## TASK TO CARRY OUT
All lines in the data bearing the string "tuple" should be identified and copied.

Top of GIVEN INFORMATION

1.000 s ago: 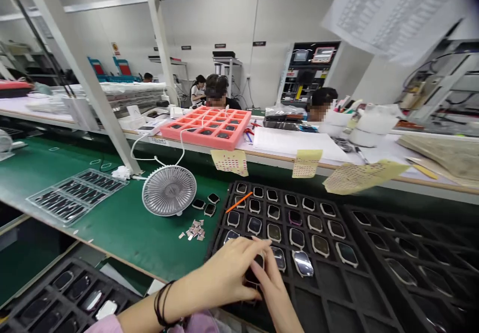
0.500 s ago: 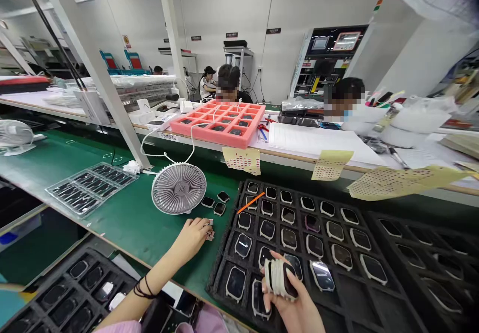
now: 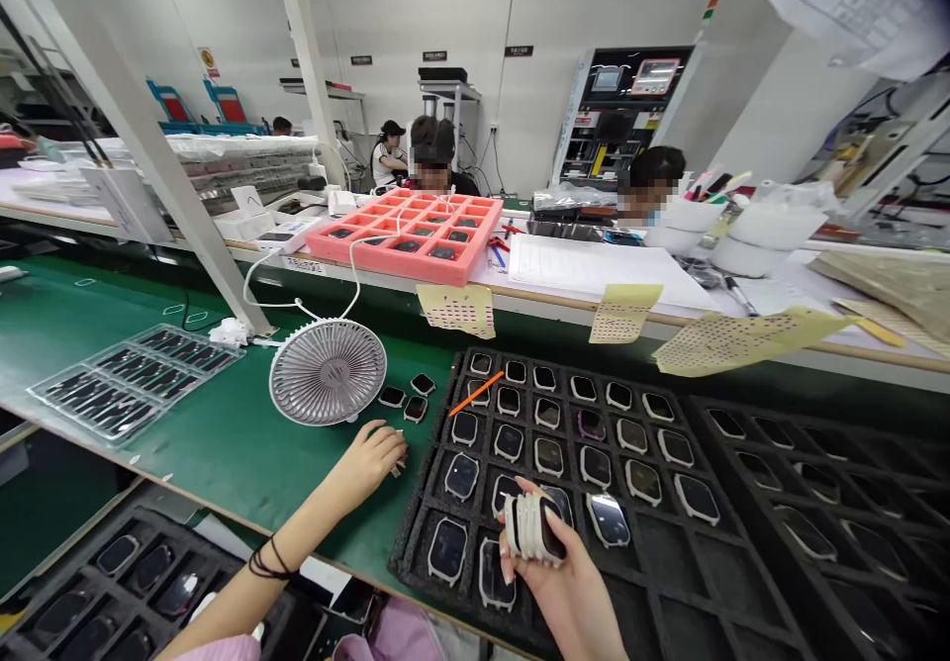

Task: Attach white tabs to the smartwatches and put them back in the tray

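Observation:
My right hand (image 3: 575,592) is wrapped round a stack of smartwatch bodies (image 3: 525,527), pale-framed and pressed face to back, above the black foam tray (image 3: 668,592). Smartwatches with dark screens sit in many of its pockets. On the green bench (image 3: 244,443), my left hand (image 3: 369,463) has its fingers curled down round small pieces (image 3: 399,465), mostly hidden under the fingertips; I cannot make out their kind. Just beyond that hand lie three loose watch bodies (image 3: 416,409). An orange stick (image 3: 476,394) rests slantwise across the tray's far left corner.
A round fan (image 3: 328,371) stands behind my left hand, its white cable rising to the shelf. Clear plastic trays (image 3: 134,379) lie left. Another foam tray (image 3: 787,503) is at right, one more (image 3: 96,592) low left. The shelf holds a pink foam tray (image 3: 405,260); people sit beyond.
The whole view has swung a little to the right, so everything appears shifted left. Both hands keep nearly the same places, the right still holding the stack; the left fingers now cover more of the small pieces.

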`<state>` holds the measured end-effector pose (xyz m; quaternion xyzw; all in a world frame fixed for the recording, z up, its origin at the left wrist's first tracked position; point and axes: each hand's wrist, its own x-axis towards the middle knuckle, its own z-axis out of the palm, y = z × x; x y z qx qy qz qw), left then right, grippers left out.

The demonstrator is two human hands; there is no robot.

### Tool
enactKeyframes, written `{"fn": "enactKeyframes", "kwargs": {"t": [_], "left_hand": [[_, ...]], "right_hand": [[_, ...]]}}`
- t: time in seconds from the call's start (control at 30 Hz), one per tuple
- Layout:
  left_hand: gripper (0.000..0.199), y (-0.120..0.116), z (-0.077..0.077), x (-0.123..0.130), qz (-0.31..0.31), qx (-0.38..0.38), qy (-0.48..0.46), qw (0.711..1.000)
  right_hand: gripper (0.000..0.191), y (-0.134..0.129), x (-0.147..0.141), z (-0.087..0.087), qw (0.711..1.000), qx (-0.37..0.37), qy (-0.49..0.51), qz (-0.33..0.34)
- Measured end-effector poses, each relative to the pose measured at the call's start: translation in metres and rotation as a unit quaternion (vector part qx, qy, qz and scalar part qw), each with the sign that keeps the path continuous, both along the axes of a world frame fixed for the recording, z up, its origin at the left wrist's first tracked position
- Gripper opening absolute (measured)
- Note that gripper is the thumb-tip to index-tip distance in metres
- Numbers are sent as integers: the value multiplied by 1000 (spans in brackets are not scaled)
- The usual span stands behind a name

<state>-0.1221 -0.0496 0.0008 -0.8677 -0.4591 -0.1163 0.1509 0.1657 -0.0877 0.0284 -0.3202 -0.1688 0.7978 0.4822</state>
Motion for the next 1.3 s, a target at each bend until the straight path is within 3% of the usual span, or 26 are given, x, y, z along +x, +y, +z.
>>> {"fn": "enactKeyframes", "kwargs": {"t": [0.1, 0.17, 0.27, 0.4, 0.53, 0.73, 0.87, 1.0, 1.1, 1.2, 1.3], "left_hand": [[21, -12, 36, 26, -52, 48, -96, 993], [20, -23, 61, 48, -132, 75, -134, 979], [26, -36, 85, 77, -243, 108, -100, 959], [25, -38, 90, 90, -315, 167, -33, 934], [19, -34, 86, 89, -331, 190, -4, 924], [17, -34, 96, 91, -354, 171, 14, 919], [17, -36, 98, 93, -385, 133, 20, 913], [15, -40, 98, 93, -377, 76, -19, 923], [8, -42, 102, 92, -341, -90, -101, 930], [4, -44, 102, 90, -313, -256, -191, 894], [17, -48, 96, 86, -287, -324, -251, 866]], "right_hand": [[56, 2, 0, 8, 1000, 11, 8, 12], [55, 1, 0, 16, 999, 19, 18, 29], [58, 0, 1, 27, 998, 23, 34, 54], [65, -4, 4, 34, 996, 21, 50, 74], [68, -7, 6, 37, 996, 22, 45, 77], [68, -13, 9, 35, 994, 57, 7, 92], [65, -16, 11, 25, 992, 51, -33, 113], [77, -16, 7, 11, 986, 53, 2, 161], [73, -20, 6, 5, 983, 56, 11, 177], [71, -27, 7, 2, 976, 61, -3, 210], [72, -36, 8, -2, 972, 75, -9, 225]]}}
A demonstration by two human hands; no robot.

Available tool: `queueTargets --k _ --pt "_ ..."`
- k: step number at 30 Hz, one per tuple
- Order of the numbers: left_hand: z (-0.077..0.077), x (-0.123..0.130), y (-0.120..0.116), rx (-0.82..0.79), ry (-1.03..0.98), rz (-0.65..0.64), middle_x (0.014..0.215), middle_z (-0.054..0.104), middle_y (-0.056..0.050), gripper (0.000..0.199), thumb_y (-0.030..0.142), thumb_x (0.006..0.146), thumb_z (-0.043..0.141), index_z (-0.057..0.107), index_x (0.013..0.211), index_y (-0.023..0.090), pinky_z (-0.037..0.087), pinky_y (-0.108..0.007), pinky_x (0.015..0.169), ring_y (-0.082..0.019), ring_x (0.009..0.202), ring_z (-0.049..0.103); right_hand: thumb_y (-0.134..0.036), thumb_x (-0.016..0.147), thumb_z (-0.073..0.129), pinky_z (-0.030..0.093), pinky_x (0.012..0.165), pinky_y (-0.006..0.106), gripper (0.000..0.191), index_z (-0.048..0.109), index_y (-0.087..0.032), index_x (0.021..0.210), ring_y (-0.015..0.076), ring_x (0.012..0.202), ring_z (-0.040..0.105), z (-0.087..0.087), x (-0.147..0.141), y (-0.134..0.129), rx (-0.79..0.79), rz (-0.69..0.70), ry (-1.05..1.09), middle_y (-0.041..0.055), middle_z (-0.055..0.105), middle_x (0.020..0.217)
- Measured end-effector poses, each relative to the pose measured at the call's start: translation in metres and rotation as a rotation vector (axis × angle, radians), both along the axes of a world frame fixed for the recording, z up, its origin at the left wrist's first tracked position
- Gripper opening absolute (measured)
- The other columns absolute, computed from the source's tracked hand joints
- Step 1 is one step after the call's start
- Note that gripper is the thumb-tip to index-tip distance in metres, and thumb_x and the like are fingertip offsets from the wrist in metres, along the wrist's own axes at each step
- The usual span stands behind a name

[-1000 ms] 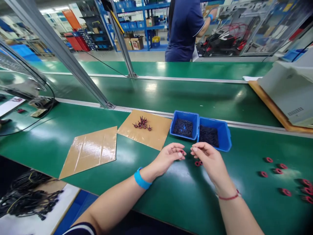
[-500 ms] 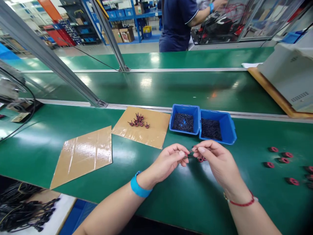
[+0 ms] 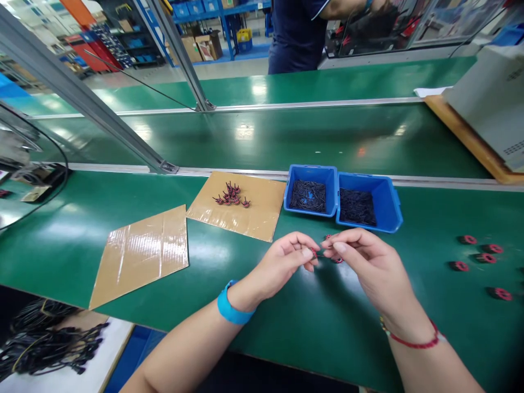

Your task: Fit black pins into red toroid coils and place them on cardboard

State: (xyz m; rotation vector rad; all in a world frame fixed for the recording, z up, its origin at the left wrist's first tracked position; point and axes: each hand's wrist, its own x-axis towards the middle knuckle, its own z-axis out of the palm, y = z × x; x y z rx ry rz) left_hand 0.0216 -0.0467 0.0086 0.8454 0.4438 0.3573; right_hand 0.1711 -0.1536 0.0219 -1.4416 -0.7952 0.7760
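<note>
Red part [image 3: 314, 252] inside table edge [image 3: 139, 318]

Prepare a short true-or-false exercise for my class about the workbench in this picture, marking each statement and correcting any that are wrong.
1. The left hand has a small red part between its fingers. True.

2. The right hand is inside a bin. False: it is in front of the blue bins, its fingertips close to the left hand's.

3. A pile of small parts lies on the cardboard sheet nearer the blue bins. True.

4. The blue wristband is on the right wrist. False: the blue wristband is on the left wrist.

5. The loose red rings at the right lie directly on the green table. True.
</note>
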Motion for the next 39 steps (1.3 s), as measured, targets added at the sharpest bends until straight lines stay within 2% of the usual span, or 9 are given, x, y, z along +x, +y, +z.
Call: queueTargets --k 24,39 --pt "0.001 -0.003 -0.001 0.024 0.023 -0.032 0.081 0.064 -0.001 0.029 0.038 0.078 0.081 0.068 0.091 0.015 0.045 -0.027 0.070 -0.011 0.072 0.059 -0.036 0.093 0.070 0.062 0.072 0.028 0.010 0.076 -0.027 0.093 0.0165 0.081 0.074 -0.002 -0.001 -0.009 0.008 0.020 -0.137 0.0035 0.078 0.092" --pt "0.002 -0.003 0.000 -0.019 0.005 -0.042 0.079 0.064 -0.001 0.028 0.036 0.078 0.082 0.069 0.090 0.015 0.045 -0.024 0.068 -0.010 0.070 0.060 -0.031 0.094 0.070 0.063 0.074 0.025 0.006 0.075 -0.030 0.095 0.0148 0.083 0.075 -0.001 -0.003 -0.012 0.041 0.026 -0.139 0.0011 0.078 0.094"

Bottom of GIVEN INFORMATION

## RESPONSE
- t: time in seconds from the call's start (control at 30 Hz), one per tuple
- k: step number at 30 Hz, one per tuple

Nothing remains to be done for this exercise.